Elles ont nom Ester Mounoury, Marie-Louise Assogba, Yasmine Atikpo et Nafisath Lukman. Elles sont les gagnantes de la troisième édition de She’s On Fire 2015 tenue le 25 septembre à l’Institut français de Cotonou. Ces quatre filles  représenteront le Bénin sur le plan national, sous régional voire international.  A en croire les membres du comité d’organisation, She’s On Fire se veut maintenant être une compétition plus grande avec beaucoup plus d’ambitions. « L’un de nos objectifs est de préparer les filles à participer à d’autres compétitions que cela soit au Bénin, dans la sous-région et même au-delà des frontières africaines » a affirmé Kévin Adjalian, président de I Am Afro, la structure organisatrice de Evènement.

Contrairement aux éditions antérieures où les candidates ont évolué en duo, cette année le principe est différent. Elles étaient seules à démontrer ce qu’elles savent faire en matière de danse urbaine. Après la première phase, une fille a été éliminée sur dix par le jury composé de Valérie Fadonougbo, Rachelle Agbossou et Sahadath Ami-Touré. Pendant la deuxième phase, ces neuf candidates restantes se sont formées en groupes de trois pour une compétition entre elles. Chacune des premières de chacun de ces groupes sera d’office retenue. Enfin, les deux restantes de chaque groupe se sont encore affrontées entres elles et le jury, avec l’approbation du public assez participatif, a pu retenir la quatrième gagnante.

« Cette édition de She’s On Fire est plus une phase de sélection qu’une édition pour ces quatre candidates qui vont représenter le Bénin à l’édition prochaine. Puisque l’année prochaine, nous allons inviter d’autres pays à rejoindre la compétition. C’était une manière pour nous de jauger le niveau de celles-ci. Lorsqu’elles sont en duo, il est souvent difficile de faire ce travail » a expliqué le président du comité d’organisation. Et de rajouter, «  nous visons maintenant l’international et nous sommes persuadés que les quatre sélectionnées de cette année pourront valablement représenter le Bénin partout ».

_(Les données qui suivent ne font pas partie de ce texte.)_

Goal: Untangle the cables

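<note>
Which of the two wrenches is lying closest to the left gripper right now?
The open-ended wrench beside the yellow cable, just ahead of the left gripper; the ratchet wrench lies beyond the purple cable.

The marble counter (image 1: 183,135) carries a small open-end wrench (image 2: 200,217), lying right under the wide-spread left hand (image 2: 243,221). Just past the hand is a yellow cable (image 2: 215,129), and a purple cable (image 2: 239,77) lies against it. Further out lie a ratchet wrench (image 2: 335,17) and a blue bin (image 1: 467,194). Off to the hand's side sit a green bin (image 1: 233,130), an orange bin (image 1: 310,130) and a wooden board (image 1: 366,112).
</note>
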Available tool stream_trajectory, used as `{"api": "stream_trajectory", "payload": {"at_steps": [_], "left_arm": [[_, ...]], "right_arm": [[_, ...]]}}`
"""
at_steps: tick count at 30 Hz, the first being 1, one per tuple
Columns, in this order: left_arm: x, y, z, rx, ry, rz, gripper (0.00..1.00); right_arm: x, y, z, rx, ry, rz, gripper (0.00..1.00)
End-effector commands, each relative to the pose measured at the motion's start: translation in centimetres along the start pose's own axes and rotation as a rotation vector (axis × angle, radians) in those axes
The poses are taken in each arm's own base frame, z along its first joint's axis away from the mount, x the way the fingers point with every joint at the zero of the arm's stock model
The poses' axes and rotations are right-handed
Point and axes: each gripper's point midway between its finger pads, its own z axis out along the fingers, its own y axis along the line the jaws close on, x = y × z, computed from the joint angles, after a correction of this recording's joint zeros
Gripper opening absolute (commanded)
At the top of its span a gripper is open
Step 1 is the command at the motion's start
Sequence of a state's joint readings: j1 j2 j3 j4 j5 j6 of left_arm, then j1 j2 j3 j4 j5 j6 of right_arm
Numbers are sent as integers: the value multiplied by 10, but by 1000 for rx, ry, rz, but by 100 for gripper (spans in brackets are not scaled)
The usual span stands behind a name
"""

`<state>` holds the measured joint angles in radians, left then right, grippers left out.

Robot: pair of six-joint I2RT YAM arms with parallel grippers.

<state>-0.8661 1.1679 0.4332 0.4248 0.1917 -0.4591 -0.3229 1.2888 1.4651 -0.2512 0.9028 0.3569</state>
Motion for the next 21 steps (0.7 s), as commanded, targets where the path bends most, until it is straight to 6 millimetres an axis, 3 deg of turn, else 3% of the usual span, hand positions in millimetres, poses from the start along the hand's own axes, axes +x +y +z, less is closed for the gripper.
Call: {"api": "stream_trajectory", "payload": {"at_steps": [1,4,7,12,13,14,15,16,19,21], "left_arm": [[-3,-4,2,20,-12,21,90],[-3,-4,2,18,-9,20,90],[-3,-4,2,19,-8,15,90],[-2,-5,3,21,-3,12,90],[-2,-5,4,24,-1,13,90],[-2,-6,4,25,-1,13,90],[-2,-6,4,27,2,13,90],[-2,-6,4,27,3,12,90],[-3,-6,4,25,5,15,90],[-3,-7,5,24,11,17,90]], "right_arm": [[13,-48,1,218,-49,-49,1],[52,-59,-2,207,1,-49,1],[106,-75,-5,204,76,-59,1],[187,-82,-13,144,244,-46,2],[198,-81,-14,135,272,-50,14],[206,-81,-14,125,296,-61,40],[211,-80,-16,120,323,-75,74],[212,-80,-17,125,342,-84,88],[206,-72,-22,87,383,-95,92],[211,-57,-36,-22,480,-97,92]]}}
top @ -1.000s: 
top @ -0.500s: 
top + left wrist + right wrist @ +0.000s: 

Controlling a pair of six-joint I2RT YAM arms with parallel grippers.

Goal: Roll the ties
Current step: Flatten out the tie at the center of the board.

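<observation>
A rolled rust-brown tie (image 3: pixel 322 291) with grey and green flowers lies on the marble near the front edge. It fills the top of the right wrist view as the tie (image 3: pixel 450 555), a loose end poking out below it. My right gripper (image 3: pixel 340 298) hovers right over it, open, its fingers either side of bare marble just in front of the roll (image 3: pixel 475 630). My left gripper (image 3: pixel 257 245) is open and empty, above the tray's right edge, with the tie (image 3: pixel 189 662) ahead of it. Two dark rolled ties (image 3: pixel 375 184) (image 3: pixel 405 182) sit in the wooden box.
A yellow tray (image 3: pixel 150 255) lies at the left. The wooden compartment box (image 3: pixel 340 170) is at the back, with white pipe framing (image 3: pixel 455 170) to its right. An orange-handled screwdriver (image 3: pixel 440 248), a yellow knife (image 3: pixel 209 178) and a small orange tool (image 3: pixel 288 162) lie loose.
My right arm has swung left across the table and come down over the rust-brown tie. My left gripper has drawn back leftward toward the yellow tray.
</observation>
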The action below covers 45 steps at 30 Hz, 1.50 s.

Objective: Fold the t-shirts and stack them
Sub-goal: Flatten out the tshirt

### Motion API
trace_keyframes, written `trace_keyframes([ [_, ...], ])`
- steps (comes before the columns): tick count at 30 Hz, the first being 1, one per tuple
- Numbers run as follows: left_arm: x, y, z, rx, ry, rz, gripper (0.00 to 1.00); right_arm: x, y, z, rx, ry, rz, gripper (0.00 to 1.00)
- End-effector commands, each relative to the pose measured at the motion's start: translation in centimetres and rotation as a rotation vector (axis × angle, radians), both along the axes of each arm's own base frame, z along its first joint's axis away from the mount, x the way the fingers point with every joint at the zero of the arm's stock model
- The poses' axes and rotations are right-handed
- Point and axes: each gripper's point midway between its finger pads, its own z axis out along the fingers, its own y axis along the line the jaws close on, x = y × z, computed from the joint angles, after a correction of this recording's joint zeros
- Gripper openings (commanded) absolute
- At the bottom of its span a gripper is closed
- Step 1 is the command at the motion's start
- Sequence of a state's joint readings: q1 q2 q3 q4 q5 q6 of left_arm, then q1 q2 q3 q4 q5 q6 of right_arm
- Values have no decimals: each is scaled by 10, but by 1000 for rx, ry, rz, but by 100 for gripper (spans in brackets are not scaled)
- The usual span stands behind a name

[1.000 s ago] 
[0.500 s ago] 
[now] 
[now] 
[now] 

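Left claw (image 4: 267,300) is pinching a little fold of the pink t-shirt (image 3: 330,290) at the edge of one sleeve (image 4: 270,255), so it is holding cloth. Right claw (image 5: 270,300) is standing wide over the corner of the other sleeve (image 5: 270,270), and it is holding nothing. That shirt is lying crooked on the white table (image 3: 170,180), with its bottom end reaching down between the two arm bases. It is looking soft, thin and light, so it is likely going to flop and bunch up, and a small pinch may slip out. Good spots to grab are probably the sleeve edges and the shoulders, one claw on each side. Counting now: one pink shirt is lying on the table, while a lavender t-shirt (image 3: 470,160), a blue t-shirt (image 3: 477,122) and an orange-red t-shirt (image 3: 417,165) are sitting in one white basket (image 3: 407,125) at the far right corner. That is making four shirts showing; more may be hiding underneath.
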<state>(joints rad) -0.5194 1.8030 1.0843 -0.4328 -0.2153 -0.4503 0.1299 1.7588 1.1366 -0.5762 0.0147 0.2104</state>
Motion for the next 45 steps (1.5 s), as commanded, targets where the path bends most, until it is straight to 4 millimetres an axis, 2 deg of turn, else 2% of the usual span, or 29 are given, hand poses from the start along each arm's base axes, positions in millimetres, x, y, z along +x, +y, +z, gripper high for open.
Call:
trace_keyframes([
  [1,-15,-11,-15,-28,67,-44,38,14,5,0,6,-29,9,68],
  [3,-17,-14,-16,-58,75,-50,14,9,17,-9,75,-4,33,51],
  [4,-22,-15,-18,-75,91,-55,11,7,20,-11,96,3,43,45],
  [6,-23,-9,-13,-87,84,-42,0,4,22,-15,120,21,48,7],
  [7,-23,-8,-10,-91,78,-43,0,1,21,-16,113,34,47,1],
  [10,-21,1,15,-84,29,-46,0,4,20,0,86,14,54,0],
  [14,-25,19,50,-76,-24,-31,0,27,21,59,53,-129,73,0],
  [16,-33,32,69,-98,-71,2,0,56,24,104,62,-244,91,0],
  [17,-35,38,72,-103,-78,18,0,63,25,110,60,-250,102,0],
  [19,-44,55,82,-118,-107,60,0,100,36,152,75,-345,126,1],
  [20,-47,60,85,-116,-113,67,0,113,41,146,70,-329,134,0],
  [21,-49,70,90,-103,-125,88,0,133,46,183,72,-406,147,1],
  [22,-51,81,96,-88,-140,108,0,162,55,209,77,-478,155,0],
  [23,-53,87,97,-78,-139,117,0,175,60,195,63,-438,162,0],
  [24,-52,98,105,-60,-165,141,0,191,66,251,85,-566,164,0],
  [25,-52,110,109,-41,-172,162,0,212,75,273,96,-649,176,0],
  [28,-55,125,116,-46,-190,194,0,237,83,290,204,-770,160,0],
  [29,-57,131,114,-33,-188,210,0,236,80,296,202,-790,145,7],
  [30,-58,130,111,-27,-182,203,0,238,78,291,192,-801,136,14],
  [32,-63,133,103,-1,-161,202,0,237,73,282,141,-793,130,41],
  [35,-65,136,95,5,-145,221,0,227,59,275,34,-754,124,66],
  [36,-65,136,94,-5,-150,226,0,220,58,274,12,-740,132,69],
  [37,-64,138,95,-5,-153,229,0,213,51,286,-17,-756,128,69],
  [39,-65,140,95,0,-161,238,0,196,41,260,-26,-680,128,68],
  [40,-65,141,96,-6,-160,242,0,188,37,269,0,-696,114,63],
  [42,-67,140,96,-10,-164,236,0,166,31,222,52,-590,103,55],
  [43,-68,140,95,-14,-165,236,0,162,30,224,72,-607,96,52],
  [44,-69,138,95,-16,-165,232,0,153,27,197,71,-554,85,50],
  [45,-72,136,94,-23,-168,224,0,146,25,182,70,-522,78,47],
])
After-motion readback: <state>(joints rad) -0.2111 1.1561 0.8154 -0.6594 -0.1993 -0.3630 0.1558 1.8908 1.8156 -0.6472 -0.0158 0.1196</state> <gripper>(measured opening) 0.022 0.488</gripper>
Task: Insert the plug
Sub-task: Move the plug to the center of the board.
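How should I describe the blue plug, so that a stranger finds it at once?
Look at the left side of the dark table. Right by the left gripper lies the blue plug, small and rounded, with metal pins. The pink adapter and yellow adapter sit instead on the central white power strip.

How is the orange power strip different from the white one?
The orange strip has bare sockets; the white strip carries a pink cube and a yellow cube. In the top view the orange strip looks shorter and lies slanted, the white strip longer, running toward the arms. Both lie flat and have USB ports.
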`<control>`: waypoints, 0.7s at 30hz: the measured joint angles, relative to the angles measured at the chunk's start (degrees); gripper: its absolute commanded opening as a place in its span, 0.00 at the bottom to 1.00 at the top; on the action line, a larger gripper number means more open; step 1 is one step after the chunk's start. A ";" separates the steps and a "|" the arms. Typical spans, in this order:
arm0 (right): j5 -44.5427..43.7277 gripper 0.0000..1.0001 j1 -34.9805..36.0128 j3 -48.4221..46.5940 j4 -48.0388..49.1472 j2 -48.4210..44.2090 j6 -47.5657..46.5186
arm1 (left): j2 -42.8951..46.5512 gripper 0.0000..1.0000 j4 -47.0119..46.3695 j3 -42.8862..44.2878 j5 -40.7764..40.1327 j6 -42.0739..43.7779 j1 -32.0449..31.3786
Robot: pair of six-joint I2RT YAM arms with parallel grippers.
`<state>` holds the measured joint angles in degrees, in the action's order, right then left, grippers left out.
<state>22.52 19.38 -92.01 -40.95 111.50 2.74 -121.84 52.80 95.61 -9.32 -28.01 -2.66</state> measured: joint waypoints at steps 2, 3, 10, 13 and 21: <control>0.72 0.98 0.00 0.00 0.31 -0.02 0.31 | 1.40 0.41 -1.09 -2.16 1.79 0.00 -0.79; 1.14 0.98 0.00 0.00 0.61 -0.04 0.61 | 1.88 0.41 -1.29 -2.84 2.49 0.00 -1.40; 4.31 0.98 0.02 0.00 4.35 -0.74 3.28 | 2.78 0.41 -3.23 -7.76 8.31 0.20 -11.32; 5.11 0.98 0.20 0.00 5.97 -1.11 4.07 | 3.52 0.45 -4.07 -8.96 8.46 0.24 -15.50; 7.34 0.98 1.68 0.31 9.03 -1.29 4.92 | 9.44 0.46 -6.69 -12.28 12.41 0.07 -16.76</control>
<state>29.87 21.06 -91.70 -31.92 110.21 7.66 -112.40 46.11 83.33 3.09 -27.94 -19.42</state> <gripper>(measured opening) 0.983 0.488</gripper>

Signalons que de la première à la dernière phase de cette compétition, les candidates se sont affrontées sur des morceaux exclusivement du genre musical Hip Hop. « Lorsqu’on parle de la danse urbaine, on pense beaucoup plus au Hip Hop et nous n’avions pas voulu passer à côté. Raison pour laquelle toutes les chansons sur lesquelles les filles ont dansé ont été tirées du registre Hip Hop» a confié Kevin Adjalin. Mais les candidates étaient libres d’esquisser des pas de danses traditionnels béninois tels que le Akonhou, le Gogohou au cours de leurs différents passages. Ceci constitue des points de satisfactions selon elles. « Pour les compétitions à venir, ce sont des armes que nous pouvons utiliser contre nos adversaires » a confié Ester Mounoury.

En attendant la grande édition prochaine, Ester Mounoury, Marie-Louise Assogba, Yasmine Atikpo, Nafisath Lukman bénéficieront durant toute cette année des formations et des approfondies en danse.